The absence in this conversation is structural. The people who will bear the weight of this “force” are not in the room where the orders are given. They are not consulted on whether the escalation is necessary. They are not asked if their survival is worth the political point being scored. The general speaks for them, but he does not speak to them. He speaks over them. This is the erasure of experience from the argument. The philosopher defines the war; the people live it. And when the two conflict, the body must be given the benefit of the doubt, because the body was there, and the philosopher was not.

There is a simple contradiction here. The general claims authority through his position. But authority that ignores the reality of the ground is not authority. It is arrogance. It is the belief that the map is more real than the land. I have seen this before.

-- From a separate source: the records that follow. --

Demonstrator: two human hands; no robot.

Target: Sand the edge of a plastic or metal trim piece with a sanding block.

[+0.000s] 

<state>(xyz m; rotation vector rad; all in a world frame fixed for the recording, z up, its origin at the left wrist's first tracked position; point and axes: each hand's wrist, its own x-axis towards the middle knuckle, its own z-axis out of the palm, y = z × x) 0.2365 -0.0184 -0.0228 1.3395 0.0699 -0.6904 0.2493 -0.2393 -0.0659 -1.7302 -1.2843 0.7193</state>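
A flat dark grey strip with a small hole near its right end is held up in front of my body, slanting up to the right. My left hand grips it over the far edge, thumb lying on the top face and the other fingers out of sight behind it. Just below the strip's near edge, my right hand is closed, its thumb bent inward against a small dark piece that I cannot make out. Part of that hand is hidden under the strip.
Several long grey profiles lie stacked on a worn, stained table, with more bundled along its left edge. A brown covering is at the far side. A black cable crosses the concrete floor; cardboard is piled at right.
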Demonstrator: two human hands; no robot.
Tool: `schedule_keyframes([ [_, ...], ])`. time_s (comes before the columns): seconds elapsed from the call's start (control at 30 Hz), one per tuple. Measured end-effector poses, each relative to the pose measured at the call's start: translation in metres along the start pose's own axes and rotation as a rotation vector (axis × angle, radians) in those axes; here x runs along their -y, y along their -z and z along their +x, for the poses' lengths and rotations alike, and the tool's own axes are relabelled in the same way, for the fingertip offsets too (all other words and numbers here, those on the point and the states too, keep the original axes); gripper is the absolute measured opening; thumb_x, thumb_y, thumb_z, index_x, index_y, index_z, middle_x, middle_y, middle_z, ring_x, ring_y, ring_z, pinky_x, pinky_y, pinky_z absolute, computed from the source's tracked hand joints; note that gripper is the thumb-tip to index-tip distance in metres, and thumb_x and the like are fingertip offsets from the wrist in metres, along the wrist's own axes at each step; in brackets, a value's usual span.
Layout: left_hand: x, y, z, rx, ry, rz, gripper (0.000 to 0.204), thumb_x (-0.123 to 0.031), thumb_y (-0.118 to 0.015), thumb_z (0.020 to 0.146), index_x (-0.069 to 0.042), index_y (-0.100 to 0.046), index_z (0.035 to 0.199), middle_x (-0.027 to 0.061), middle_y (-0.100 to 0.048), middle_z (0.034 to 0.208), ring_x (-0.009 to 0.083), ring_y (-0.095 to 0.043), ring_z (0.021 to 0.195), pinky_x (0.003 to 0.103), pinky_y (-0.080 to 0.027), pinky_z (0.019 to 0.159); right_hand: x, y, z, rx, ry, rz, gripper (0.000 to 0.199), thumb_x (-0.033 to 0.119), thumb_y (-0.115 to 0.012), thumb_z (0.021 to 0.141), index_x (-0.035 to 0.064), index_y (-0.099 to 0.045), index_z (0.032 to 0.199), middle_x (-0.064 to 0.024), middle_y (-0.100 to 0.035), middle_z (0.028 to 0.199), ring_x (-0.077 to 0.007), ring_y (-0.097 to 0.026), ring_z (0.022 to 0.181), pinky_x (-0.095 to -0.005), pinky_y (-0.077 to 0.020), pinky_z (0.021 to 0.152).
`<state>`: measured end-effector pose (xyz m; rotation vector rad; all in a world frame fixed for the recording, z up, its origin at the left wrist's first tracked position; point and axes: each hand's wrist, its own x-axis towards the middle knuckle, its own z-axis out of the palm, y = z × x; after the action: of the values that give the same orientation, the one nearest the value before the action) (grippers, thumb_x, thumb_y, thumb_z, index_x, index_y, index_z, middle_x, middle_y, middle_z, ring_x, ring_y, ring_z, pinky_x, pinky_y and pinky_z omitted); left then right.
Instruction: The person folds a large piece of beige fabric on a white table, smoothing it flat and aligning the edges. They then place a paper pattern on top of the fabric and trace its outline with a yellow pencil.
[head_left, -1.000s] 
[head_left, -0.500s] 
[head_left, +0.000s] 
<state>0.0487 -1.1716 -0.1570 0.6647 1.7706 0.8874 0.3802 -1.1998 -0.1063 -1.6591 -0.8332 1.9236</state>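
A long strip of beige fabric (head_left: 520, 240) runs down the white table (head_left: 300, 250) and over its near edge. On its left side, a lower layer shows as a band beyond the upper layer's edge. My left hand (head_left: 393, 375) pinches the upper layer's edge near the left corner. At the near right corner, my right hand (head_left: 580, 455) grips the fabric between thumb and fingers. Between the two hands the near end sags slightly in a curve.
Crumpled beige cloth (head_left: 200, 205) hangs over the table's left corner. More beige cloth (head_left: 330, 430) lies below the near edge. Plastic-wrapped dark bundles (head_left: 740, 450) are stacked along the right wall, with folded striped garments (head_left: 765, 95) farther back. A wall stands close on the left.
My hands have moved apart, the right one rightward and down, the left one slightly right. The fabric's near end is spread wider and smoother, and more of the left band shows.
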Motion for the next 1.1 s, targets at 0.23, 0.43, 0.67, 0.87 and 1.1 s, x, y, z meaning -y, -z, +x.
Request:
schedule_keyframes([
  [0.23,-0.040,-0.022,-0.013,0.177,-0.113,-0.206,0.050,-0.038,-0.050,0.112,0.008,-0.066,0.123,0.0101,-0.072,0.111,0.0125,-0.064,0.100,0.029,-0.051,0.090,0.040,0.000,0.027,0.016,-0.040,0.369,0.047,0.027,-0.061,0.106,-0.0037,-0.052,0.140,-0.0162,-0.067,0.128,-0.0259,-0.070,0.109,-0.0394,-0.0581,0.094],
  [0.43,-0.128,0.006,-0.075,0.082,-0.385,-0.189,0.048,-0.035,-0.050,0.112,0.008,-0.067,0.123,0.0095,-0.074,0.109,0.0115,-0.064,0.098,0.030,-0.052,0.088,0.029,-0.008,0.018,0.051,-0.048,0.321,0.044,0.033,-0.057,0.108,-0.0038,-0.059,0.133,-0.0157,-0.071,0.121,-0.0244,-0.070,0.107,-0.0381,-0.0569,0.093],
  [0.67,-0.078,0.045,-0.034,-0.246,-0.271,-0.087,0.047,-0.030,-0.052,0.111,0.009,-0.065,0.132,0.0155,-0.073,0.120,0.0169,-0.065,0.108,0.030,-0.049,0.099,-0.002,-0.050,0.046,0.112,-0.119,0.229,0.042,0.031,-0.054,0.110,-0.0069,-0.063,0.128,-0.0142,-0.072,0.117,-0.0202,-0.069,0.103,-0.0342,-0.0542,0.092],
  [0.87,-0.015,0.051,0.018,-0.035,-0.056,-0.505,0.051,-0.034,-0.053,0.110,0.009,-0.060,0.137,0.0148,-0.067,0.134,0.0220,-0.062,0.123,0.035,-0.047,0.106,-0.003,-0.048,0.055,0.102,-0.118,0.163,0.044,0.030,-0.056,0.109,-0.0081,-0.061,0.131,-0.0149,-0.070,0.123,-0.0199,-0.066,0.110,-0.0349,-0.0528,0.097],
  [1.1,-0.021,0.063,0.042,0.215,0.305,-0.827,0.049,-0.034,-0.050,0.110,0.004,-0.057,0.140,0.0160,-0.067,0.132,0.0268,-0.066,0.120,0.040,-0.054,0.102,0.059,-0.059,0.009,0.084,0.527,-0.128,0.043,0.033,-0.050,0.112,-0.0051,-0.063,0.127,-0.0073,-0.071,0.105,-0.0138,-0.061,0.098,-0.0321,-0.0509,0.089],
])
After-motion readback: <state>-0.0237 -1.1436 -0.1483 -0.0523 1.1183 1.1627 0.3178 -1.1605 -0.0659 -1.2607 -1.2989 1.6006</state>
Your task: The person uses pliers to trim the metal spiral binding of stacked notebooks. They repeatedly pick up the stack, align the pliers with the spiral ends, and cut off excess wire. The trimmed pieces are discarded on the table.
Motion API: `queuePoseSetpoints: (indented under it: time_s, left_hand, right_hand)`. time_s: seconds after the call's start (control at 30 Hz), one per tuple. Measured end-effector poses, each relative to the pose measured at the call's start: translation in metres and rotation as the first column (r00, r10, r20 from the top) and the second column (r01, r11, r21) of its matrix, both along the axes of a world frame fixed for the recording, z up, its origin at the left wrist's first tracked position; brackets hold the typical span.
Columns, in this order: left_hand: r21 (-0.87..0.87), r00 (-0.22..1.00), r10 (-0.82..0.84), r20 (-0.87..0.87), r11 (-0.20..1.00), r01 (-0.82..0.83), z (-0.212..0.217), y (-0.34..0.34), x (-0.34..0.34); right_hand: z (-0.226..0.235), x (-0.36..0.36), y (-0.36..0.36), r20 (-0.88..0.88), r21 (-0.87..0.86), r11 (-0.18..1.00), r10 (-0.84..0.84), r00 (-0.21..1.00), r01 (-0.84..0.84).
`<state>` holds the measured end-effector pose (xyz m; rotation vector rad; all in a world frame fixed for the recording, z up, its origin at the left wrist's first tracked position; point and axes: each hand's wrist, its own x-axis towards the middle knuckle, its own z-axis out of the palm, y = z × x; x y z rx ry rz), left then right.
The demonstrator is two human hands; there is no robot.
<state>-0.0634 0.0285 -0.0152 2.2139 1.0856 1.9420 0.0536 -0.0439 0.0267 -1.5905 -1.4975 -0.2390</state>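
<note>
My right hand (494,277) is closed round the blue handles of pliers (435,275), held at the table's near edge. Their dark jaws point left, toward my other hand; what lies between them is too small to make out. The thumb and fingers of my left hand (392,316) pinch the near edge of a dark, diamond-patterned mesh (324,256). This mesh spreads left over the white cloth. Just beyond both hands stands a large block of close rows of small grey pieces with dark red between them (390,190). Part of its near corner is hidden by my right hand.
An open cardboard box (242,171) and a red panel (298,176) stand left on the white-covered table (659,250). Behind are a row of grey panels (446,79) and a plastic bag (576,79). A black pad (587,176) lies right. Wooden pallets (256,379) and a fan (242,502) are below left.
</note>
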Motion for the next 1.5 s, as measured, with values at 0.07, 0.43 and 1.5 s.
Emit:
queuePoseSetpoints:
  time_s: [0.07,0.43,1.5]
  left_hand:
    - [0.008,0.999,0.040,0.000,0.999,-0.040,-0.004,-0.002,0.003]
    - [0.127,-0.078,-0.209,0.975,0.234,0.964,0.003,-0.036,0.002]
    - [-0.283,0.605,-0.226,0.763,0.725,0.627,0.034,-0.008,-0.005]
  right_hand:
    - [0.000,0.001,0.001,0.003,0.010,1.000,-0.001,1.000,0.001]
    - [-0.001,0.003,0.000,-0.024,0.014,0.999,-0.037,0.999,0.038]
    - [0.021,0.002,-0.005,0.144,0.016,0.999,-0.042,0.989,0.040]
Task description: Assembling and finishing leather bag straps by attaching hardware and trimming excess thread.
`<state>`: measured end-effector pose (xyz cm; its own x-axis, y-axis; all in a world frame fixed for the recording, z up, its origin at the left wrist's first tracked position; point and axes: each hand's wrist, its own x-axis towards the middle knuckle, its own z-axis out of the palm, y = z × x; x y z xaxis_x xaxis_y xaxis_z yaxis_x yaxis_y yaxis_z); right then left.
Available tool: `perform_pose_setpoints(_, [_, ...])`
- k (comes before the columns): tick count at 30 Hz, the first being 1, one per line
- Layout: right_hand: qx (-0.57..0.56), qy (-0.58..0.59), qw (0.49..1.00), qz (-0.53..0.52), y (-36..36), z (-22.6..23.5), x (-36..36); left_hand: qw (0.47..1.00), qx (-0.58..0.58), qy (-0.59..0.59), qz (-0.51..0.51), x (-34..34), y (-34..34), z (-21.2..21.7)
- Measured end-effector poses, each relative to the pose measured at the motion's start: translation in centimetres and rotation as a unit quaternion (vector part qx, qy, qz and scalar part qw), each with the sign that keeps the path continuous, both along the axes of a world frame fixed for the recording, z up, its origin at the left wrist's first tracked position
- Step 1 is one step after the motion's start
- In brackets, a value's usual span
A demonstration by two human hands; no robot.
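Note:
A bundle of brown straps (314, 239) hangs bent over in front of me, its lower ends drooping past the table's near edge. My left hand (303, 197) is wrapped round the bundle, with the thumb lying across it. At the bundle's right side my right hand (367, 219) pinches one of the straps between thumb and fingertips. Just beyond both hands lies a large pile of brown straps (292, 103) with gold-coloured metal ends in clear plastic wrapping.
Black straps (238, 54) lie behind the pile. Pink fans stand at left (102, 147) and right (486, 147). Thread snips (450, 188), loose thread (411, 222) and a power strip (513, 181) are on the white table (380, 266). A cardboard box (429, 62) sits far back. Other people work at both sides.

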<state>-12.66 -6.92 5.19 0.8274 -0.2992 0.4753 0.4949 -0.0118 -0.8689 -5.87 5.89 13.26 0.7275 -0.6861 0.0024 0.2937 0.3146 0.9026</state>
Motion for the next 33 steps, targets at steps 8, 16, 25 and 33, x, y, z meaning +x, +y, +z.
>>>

I have seen men in power speak of what we cannot do, what we should not do, what we are not ready for. And then I have stood up. I have shown them my hands, calloused from labor. I have shown them my back, scarred by the lash. I have shown them that I am here, despite their theories.

The same logic applies here. The people of the region are here. They have survived the previous strikes. They have survived the previous threats. Their survival is the evidence. It contradicts the idea that they are merely pawns in a game of strategy. They are the ground upon which the game is played. And the ground does not care about the rules of the game. The ground only cares about what is done to it.

We must look at the body as evidence. Not the body of the general, who is safe in his command center. But the bodies of the people who will feel the shockwave. What have they done? They have lived. They have worked. They have loved. They have endured. This is the inventory. Place this inventory next to the general’s vow of force. The gap is the argument. The vow is empty because it ignores the weight of the lives it threatens to crush.

The plain statement is this: You cannot speak of force without speaking of the flesh that force breaks. If you do not ask the people who will suffer, you are not making a policy. You are making a prediction of pain. And history shows that when the powerful ignore the testimony of the vulnerable, the cost is paid in blood, not in points.

The general says he will strike. The people say they will survive. Which testimony do we trust? The one from the office, or the one from the street? The body knows. The body has always known. And the body is waiting to see if the words will match the reality, or if the reality will simply swallow the words whole.